Stored items
::::::::

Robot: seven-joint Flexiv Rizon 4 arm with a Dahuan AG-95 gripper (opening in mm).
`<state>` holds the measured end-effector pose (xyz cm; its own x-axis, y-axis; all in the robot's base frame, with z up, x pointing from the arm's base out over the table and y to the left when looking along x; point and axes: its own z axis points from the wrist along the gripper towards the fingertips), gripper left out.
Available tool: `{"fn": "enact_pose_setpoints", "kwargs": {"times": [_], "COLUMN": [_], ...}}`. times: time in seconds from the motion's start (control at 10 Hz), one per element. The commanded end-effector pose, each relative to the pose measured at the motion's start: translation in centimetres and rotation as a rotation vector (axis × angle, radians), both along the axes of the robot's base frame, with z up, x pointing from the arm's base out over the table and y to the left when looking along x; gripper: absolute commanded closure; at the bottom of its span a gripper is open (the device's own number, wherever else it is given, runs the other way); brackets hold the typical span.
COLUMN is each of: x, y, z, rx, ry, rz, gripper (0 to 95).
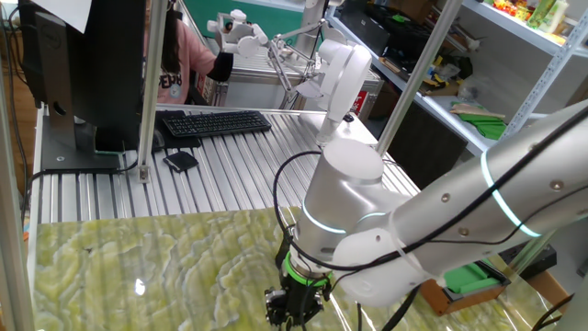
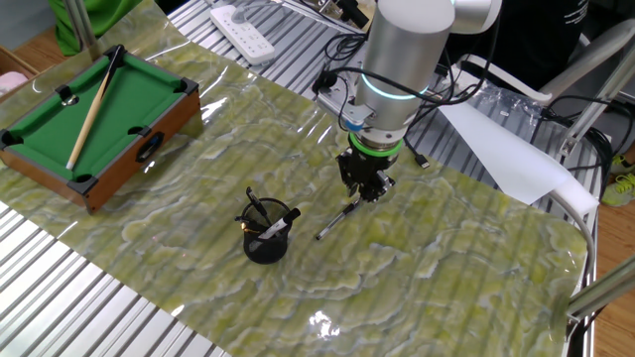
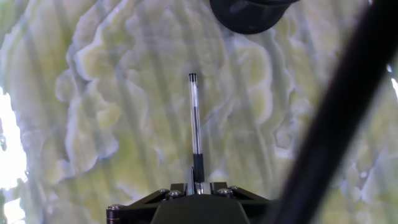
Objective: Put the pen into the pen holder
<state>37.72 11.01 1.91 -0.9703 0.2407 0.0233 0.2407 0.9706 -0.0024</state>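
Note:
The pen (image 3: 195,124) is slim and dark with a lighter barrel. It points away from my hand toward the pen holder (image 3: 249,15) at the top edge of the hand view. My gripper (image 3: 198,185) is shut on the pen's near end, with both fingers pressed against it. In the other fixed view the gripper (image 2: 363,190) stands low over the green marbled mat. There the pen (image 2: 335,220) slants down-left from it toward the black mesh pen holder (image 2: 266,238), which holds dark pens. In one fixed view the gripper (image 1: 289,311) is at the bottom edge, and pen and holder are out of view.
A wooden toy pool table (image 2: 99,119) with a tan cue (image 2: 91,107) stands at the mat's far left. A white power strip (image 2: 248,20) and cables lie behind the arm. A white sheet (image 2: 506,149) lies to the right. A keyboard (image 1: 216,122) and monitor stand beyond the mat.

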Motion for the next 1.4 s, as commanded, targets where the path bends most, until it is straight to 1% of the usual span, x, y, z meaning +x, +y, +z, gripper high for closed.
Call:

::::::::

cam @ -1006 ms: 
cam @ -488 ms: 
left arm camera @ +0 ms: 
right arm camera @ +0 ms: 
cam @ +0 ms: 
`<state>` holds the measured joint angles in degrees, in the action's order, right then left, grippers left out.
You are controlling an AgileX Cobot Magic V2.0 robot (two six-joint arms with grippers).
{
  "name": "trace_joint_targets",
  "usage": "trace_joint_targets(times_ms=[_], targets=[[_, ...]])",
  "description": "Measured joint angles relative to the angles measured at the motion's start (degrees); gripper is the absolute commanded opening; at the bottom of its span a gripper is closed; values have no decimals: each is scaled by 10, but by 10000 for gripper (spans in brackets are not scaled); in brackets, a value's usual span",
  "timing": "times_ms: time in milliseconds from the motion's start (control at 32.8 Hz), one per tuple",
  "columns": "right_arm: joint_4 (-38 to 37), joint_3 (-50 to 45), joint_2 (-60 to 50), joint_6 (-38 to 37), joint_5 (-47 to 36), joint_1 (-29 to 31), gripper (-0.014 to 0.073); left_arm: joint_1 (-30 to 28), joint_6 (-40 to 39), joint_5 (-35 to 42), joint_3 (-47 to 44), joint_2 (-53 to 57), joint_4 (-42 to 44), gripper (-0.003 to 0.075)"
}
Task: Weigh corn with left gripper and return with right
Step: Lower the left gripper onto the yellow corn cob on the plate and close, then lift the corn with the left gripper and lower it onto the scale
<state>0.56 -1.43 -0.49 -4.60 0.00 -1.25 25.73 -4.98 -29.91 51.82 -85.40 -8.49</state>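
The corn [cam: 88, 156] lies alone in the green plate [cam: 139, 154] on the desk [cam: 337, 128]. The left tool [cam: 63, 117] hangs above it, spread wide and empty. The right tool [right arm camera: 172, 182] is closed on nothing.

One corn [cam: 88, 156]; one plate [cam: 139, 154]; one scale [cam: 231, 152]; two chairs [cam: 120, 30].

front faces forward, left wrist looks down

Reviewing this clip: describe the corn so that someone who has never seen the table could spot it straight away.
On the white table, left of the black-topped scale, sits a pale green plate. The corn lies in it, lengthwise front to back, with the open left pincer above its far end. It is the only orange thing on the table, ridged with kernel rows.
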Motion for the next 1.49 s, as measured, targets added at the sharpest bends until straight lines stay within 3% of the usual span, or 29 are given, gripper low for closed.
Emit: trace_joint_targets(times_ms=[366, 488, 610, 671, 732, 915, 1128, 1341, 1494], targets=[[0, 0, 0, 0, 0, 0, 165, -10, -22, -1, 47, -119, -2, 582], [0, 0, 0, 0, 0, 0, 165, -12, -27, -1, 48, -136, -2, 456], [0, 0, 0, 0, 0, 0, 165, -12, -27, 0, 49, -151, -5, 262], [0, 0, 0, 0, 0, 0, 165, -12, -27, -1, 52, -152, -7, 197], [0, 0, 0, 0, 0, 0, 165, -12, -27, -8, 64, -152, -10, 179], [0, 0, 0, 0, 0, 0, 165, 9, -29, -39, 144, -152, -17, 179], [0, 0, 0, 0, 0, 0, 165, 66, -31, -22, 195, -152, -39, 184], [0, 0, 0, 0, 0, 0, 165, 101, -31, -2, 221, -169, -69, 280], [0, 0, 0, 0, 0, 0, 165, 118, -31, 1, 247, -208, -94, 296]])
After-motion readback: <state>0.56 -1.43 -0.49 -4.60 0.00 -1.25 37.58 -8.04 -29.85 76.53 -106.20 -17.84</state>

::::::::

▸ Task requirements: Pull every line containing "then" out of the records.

▸ Output of the task:
`<state>` holds the measured joint angles in degrees, in the action's order, right then left, grippers left out.
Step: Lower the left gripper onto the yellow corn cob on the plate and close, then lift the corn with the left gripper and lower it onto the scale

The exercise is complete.